# salt spreaders



## snodog (Aug 3, 2007)

Getting into a large lot this season. Need to buy a salt spreader. Don't know weather to use large bed mount for a pickup with an additional loader and storage facility or just a tailgate mount with bags. This will make a big difference when it comes to seasonal pricing. I plan to use straight salt treated with calcium. How can i figure approximately how much product i will need per run in the lot? Can I calculate by liniar footage or maybe by the minute driving the lanes in the lot as i would applying product? I was looking at the Fisher tailgate that holds 400# material. Just don't want to get in over my head opening hundreds of bags. Does anyone have any input that may be able to help me out?


----------



## fernalddude (Feb 15, 2004)

*wow*

lots of questions but lets start with how much do you need to spend.Tailgate speaders can do the job and you will need plenty of storage on location and reserve supplies to cover the contract. Bulk spreaders need to be reloaded also but with heavy equipment and storage place to hold supplies. So do you have equipment to sit idle waiting for the storm or do you need to move it before the storm? All that takes time and money. Baged product can be loaded by hand. How much you place on the prop changes with each storm unless you come up with a set amount. So lets start with that.... Eric


----------



## snodog (Aug 3, 2007)

*thanks*

dont have an additional loader to sit and would have to convert part of my shop to a storage facility. Will have an enclosed trailer onsite for storage. How many minutes can i run a 400# fisher tailgate spreader with an average application until it is empty? 5-=10-15 minutes? any ideas?


----------



## fernalddude (Feb 15, 2004)

Ok if your spreader is full and on high 5 min max. I use snow-ex and meyers , buyers tailgate type and go thru tons of baged product but it works for me. Many guys think that baged product is less profit but if it gets the contract than it works ......


----------



## framer1901 (Dec 18, 2005)

I dunno, I have a Boss tailgate that holds 800#. I was told I'd regret it when I was spreading 2500# / nite, last year was 4500# / nite. I can say this, it sucks big time. We salt say 30-35 times per year.

If you are in the 1000 - 2000 per nite range, maybe a tailgate is the hot deal.

We looked at where our business was at, our expected growth, and made the decision on the tailgate spreader. A divorce negated me from spending the money last year to do bulk salt - but with the big year we had, I'm in tears about the money I lost by not going bulk.


----------



## Peterbilt (Apr 28, 2007)

My $.02

First off, I have a Snow-Ex 575 Spreader that I have completely up graded.

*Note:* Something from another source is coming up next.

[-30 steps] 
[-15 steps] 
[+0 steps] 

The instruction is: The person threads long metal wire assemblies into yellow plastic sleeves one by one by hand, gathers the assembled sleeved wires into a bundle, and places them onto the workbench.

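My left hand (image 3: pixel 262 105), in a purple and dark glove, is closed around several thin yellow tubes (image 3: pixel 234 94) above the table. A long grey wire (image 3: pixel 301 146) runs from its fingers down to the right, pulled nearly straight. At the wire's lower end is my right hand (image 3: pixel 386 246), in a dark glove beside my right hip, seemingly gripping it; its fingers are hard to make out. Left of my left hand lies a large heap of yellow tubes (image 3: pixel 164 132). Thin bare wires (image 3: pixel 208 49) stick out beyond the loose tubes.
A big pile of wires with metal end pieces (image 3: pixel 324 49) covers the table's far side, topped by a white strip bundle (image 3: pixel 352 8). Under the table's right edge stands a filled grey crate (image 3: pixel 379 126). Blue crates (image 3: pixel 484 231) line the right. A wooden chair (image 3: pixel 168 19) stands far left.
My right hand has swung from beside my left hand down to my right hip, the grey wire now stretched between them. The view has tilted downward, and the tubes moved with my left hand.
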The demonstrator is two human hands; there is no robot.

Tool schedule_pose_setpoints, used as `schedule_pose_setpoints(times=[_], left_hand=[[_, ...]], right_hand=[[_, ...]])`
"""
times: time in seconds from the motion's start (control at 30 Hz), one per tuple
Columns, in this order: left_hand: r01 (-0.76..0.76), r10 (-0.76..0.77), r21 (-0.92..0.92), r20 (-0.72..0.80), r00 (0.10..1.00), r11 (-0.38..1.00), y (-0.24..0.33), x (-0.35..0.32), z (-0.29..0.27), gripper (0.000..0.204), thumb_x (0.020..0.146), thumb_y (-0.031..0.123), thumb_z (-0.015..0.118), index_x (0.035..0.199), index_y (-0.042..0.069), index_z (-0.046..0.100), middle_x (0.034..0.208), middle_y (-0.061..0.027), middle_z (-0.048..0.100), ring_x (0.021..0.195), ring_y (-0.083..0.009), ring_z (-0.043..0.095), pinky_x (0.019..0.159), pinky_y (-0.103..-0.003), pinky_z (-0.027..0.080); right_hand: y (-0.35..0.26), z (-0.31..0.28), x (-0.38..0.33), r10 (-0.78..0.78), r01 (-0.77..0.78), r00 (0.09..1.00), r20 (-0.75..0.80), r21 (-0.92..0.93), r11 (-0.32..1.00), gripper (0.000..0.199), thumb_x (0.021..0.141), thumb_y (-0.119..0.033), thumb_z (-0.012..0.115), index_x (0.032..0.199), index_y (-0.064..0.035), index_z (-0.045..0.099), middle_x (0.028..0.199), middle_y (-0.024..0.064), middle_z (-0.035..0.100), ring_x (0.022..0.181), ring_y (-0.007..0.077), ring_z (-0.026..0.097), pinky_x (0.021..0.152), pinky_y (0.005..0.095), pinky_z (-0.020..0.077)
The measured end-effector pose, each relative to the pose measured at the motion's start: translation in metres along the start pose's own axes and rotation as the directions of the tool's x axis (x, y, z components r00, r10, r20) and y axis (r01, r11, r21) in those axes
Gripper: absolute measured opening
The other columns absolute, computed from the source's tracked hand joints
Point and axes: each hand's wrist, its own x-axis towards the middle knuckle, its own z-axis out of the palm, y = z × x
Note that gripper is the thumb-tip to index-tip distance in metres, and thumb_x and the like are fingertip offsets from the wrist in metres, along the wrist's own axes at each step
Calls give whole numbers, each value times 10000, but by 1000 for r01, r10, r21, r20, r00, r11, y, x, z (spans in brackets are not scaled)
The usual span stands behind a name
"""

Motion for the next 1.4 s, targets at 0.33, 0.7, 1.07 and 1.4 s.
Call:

I did both the bulk and bagged last season.

With the Bulk it ws way cheeper for materials. I Did however have to add a vibrator to my spreader to get the material to flow. The bulk I used had been treated with Calcium Chloride and it made the Salt wet and not want to flow. The Vibrator helped out quite a bit. It even help my unit spread a Dry sand/Salt mix.

As for loading I just loaded the materials into the back of the truck, then shoveled it into the spreader. 

When using bagged materials I had no trouble spreading, Just dumping those damn bags in.

This year I have bought a Snow-Ex 1850 and I am planning on getting a Snow-Ex 6000 or a 6" Sno-Way Electric Sander. (Depends on price) So I shouldn't have any trouble with what type of product I use.

Another thing to think about. 

I have many accounts and all Have special Ice control needs. One has a brick lot that I can only use Potasium-Chloride on. (Salt and other melters damages the brick, Sand is just messy, and along with other melters tracks into thier building) Another accounts want Sand/Salt so they can see the material on the ground. Most sidewalks take melters that don't kill the plants or harm their pets. Others want straight salt. 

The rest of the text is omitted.